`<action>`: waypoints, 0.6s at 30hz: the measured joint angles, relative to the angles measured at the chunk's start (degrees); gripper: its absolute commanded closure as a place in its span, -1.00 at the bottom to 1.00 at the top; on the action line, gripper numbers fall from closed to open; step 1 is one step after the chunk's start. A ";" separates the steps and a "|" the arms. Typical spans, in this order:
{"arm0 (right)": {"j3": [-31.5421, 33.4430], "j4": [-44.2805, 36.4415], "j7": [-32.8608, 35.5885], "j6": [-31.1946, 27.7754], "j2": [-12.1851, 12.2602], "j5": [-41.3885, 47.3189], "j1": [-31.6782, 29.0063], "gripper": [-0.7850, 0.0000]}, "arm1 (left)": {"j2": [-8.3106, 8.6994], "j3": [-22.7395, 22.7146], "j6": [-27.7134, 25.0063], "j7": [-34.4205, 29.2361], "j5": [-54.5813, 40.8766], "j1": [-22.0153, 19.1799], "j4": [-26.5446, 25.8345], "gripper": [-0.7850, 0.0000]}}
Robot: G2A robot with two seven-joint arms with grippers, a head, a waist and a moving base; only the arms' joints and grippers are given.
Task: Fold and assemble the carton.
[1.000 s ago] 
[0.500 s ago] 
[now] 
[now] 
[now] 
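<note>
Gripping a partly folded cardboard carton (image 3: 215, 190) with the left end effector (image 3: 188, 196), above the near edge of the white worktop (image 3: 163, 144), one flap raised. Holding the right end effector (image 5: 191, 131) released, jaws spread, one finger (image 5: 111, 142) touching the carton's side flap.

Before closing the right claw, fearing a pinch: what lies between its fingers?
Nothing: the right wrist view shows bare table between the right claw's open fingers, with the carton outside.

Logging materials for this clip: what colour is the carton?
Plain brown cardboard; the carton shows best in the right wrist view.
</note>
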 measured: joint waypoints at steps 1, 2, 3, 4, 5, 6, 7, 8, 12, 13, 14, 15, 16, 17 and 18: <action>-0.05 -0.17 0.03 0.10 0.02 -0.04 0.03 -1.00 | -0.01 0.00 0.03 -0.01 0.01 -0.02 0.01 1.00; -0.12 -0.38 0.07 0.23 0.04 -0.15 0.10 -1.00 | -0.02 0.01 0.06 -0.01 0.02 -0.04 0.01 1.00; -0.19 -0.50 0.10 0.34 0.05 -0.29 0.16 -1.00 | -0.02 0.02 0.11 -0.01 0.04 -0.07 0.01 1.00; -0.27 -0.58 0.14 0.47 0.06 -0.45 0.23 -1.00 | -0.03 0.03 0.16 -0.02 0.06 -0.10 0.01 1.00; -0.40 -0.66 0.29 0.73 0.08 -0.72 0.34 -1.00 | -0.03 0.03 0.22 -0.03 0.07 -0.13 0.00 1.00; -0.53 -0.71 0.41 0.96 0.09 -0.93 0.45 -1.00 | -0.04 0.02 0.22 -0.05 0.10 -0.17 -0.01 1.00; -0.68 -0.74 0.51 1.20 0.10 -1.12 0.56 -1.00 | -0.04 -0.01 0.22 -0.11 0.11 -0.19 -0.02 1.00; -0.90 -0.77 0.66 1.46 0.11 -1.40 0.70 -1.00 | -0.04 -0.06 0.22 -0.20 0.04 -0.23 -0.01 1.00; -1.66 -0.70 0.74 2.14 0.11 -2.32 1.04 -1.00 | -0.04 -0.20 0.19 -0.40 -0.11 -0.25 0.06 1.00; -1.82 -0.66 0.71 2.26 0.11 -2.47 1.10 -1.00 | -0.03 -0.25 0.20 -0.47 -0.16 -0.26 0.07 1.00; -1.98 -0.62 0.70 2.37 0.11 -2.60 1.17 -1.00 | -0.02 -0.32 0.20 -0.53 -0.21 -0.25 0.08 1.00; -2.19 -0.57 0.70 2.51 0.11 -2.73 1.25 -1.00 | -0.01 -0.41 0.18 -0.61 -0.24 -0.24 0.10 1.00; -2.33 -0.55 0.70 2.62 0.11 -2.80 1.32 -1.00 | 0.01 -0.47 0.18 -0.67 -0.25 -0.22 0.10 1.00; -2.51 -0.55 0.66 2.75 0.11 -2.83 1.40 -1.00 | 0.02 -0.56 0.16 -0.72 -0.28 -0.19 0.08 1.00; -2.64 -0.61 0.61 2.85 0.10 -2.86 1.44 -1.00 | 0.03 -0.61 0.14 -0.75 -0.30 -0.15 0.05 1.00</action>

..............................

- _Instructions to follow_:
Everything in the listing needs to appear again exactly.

- _Answer area_:
`<action>`: waypoints, 0.6s at 30hz: the measured joint angles, relative to the angles measured at the chunk's start (degrees); gripper: its absolute commanded closure as a place in its span, -1.00 at the bottom to 1.00 at the top; on the action line, gripper numbers fall from closed to open; step 1 is one step after the chunk's start. A ";" separates the steps and a "|" the arms. Typical spans, in this order:
{"arm0 (right)": {"j3": [-31.5421, 33.4430], "j4": [-44.2805, 36.4415], "j7": [-32.8608, 35.5885], "j6": [-31.1946, 27.7754], "j2": [-12.1851, 12.2602], "j5": [-41.3885, 47.3189], "j1": [-31.6782, 29.0063], "gripper": [-0.7850, 0.0000]}, "arm1 (left)": {"j2": [-8.3106, 8.6994], "j3": [-22.7395, 22.7146], "j6": [-27.7134, 25.0063], "j7": [-34.4205, 29.2361], "j5": [-54.5813, 40.8766], "j1": [-22.0153, 19.1799], "j4": [-26.5446, 25.8345], "gripper": [-0.7850, 0.0000]}}
Robot: G2A robot with two seven-joint arms with grippers, a head, a waist and a moving base; only the arms' joints and grippers are given.
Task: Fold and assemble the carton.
[1.000 s ago] 
[0.500 s ago] 
[now] 
[now] 
[now] 
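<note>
Gripping a partly folded cardboard carton (image 3: 215, 190) with the left end effector (image 3: 188, 196), above the near edge of the white worktop (image 3: 163, 144), one flap raised. Holding the right end effector (image 5: 191, 131) released, jaws spread, one finger (image 5: 111, 142) touching the carton's side flap.

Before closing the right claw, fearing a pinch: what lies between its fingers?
Nothing: the right wrist view shows bare table between the right claw's open fingers, with the carton outside.

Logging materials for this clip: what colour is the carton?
Plain brown cardboard; the carton shows best in the right wrist view.
</note>
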 measured: joint waypoints at steps 1, 2, 3, 4, 5, 6, 7, 8, 12, 13, 14, 15, 16, 17 and 18: <action>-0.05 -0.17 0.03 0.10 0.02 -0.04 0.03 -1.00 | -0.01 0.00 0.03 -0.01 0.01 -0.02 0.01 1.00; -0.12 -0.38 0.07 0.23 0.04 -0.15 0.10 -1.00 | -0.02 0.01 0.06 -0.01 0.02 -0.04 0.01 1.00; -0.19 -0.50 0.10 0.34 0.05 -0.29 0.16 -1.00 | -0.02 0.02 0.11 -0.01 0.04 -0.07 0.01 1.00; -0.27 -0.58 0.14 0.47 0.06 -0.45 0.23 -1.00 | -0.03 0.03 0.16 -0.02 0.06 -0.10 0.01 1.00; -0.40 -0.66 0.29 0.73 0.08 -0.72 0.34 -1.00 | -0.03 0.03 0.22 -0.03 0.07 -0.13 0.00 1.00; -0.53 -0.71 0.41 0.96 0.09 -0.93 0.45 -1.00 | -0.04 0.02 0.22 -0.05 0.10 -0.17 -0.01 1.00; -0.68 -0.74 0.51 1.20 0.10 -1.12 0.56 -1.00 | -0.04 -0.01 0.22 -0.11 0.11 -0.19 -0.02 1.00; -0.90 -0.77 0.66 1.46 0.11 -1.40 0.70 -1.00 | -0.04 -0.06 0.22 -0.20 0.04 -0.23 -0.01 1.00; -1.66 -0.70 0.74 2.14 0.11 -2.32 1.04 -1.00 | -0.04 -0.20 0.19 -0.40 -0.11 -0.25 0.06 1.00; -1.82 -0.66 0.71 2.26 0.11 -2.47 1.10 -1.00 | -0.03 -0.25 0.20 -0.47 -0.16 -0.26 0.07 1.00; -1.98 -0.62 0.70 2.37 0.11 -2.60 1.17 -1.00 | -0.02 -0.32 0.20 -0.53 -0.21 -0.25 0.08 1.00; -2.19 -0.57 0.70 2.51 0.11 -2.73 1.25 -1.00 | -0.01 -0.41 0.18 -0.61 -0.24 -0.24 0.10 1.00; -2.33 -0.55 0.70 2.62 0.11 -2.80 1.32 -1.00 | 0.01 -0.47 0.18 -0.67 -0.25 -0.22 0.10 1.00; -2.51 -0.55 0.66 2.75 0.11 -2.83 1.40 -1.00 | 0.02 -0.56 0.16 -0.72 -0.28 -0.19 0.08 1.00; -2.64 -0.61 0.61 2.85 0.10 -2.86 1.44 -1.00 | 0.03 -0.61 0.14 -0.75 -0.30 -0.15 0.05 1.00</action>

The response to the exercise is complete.